Production industries, such as manufacturing and construction, tend to pay higher wages than service industries, but there are some high-wage service industries. Federal government jobs paid an average wage of $70,080 in Northwest Oregon, just slightly less than manufacturing jobs ($70,647). The information industry had the highest average wage at $72,485 per year.

The table below shows annual average wages by county. The highest industry wage ($84,231) in the five counties was for manufacturing in Benton County. The lowest wage ($18,850) was in leisure and hospitality in Columbia County. Although it can be interesting to look at industry wages, it is generally more useful to analyze wages by occupation since industries typically employ a wide range of occupations and pay tends to be based more on occupation and skill than industry.
Data and Other Industries

Industry employment counts jobs generated by nonfarm businesses whose employees are covered by Oregon’s unemployment insurance (UI) program– the source of data for this article and the reason it is also called covered employment.

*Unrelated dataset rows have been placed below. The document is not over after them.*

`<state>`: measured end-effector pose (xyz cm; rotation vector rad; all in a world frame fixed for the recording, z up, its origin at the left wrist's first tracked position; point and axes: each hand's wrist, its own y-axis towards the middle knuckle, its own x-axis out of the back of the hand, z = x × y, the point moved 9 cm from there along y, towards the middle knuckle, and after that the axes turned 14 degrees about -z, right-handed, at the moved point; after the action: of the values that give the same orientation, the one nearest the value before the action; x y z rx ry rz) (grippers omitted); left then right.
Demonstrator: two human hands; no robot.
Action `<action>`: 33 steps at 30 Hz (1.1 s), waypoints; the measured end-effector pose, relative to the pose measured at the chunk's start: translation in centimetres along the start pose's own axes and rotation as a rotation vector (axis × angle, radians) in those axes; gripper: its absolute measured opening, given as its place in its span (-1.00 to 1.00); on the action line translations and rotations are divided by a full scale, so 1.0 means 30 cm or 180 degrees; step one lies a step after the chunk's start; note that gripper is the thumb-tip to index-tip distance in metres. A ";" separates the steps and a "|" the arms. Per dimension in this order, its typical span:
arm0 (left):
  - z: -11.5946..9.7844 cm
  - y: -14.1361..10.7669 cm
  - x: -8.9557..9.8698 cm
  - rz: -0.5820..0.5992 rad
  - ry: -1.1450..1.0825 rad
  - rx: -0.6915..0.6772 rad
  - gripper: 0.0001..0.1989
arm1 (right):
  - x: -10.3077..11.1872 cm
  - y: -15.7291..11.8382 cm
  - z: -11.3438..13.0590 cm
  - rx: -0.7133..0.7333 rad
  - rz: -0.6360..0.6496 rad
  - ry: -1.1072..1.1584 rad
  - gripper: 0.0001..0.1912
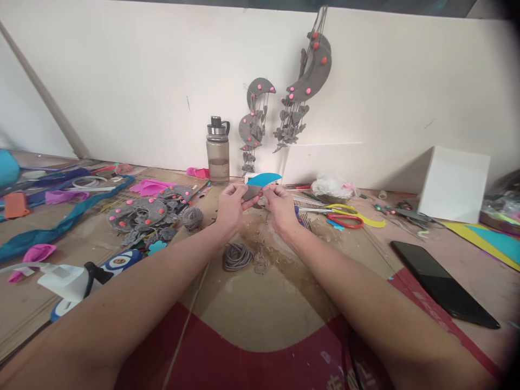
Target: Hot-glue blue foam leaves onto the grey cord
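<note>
In the head view, the left hand (233, 207) and the right hand (281, 207) are raised close together above the cardboard (244, 309) that covers the middle of the worktop (479, 271); between them is a curved blue piece (266, 179) with a grey piece (252, 192) against its lower left; the left hand grips both at the left end, thumb and fingers closed; the right hand pinches the blue piece near its lower right edge; below the hands lies a coil of grey cord (238, 257); left of it sits a ball of grey yarn (192, 218), just beside a heap of grey crescents (138, 214) dotted with pink and orange; a blue flower (157, 247) lies at the near edge of that heap; behind the left hand stands an upright bottle (218, 157), partly filled; two dotted crescent mobiles hang at the white wall (142, 81), a larger one (312, 73) to the right of a smaller one (260, 93); right of the hands lie yellow-handled scissors (376, 221) and red-handled scissors (351, 226); farther right, a black phone (444, 284) lies flat, and a white block (454, 184) stands behind it
</note>
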<state>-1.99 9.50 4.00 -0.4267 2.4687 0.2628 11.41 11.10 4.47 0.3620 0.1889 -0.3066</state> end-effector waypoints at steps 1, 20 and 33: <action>0.002 0.002 0.001 0.0008 -0.0001 0.0025 -0.85 | -0.002 -0.002 -0.005 -0.0149 0.0002 0.0149 -0.81; 0.040 0.024 -0.017 0.0433 0.0060 0.0483 -0.87 | 0.005 -0.022 -0.015 -0.0663 -0.0095 0.0673 -0.82; 0.040 0.031 -0.005 0.0265 0.0137 0.0599 -0.88 | -0.007 -0.032 -0.007 -0.0511 -0.0010 0.0645 -0.80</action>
<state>-1.57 10.74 3.23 -0.2528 2.5283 0.0544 10.88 10.37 4.03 0.2334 0.4104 -0.2557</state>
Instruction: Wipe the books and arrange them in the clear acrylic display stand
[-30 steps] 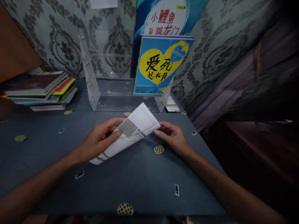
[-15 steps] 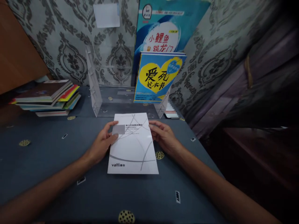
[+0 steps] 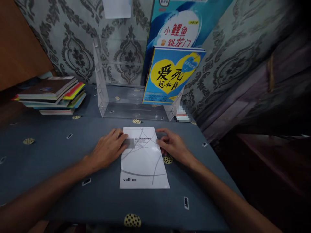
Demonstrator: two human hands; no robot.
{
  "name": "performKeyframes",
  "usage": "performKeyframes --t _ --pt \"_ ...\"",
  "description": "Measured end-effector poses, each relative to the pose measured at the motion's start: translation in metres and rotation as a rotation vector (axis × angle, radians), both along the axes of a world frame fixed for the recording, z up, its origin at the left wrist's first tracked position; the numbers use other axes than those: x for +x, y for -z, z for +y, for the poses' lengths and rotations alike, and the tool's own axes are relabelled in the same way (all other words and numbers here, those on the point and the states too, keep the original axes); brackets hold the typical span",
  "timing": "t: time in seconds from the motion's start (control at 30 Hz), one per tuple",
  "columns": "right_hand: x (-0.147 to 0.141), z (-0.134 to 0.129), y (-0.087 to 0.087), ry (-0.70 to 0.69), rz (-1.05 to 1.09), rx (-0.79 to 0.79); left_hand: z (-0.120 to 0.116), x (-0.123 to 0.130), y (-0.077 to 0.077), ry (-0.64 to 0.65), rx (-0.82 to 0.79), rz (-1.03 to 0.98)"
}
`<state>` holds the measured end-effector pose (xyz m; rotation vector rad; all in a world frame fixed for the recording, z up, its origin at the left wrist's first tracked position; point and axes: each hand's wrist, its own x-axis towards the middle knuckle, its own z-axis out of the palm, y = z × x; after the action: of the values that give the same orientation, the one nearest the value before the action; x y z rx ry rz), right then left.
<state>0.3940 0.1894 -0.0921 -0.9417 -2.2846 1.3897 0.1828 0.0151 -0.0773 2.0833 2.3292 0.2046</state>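
Observation:
A white booklet (image 3: 144, 165) with grey curved lines and "vatti" printed on it lies on the dark tablecloth, cover up. Beside its upper left edge is my left hand (image 3: 108, 147), palm down, its fingertips and thumb touching the edge and not gripping. My right hand (image 3: 176, 145) is at the upper right edge, index finger stretched out and thumb apart, the other fingers loosely bent. Behind the booklet stands a clear acrylic rack (image 3: 131, 111). In the rack's right part leans a blue book (image 3: 167, 87) with a yellow heart, in front of a taller teal book (image 3: 179, 19).
A stack of books (image 3: 52, 95) sits at the back left near a brown wooden panel (image 3: 19, 48). A white object (image 3: 182, 114), partly blurred out, lies right of the rack. Patterned wallpaper (image 3: 77, 51) and a curtain (image 3: 243, 74) bound the table.
The booklet has come down flat onto the table. Both hands have loosened from its edges, the left turning palm down. The view has shifted a little.

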Motion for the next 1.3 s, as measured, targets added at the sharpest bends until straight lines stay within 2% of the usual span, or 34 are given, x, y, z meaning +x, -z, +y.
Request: performKeyframes --t 0.13,0.23,0.37,0.43,0.5,0.6,0.7,0.83,1.1,1.2,1.3 --pt "0.0 -0.008 -0.006 -0.004 -0.221 0.546 0.001 0.003 0.011 0.055 0.041 0.081" --pt "-0.016 -0.014 -0.004 -0.143 -0.107 0.67 0.0 0.001 0.018 0.063 0.05 0.071" --pt "-0.054 -0.02 0.008 -0.476 0.129 0.587 0.0 0.0 0.021 0.061 0.085 0.01" --pt "-0.071 -0.022 0.013 -0.556 0.142 0.529 0.001 0.001 0.021 0.068 0.094 -0.018" --pt "-0.082 -0.023 0.017 -0.571 0.139 0.502 0.001 0.002 0.019 0.082 0.089 -0.055" --pt "-0.086 -0.022 0.022 -0.554 0.15 0.51 0.001 0.001 0.019 0.081 0.101 -0.122" --pt "-0.077 -0.015 0.027 -0.523 0.129 0.521 0.0 0.0 0.021 0.067 0.105 -0.119" --pt "-0.056 0.005 0.029 -0.428 0.096 0.519 -0.001 -0.001 0.024 0.063 0.098 -0.115" --pt "-0.013 0.042 0.02 -0.221 0.142 0.472 -0.002 -0.004 0.025 0.092 0.144 -0.143" --pt "-0.009 0.047 0.019 -0.164 0.142 0.432 0.003 -0.002 0.023 0.114 0.144 -0.104" --pt "-0.01 0.049 0.02 -0.149 0.148 0.425 0.019 0.002 0.019 0.197 0.127 -0.047"
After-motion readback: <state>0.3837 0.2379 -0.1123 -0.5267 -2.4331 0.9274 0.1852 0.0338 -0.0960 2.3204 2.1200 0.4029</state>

Sources of employment not discussed in this article include self-employment, agriculture, and fishing. Estimating employment in these industries is difficult since they are exempt from the unemployment insurance program, which provides the employment data for analyzing most industries. According to surveys by the U.S. Census Bureau, Northwest Oregon had 25,605 nonemployer business establishments in 2017. These establishments are usually sole proprietorships. The area’s agricultural employment averaged around 2,650 jobs in 2018 but was above this level at the end of the year when seasonal workers gather holly, Christmas trees, and other holiday crops. In 2019 commercial fishing provided about 300 jobs in Clatsop County, 330 in Lincoln County, and about 135 jobs in Tillamook County on an annual average basis.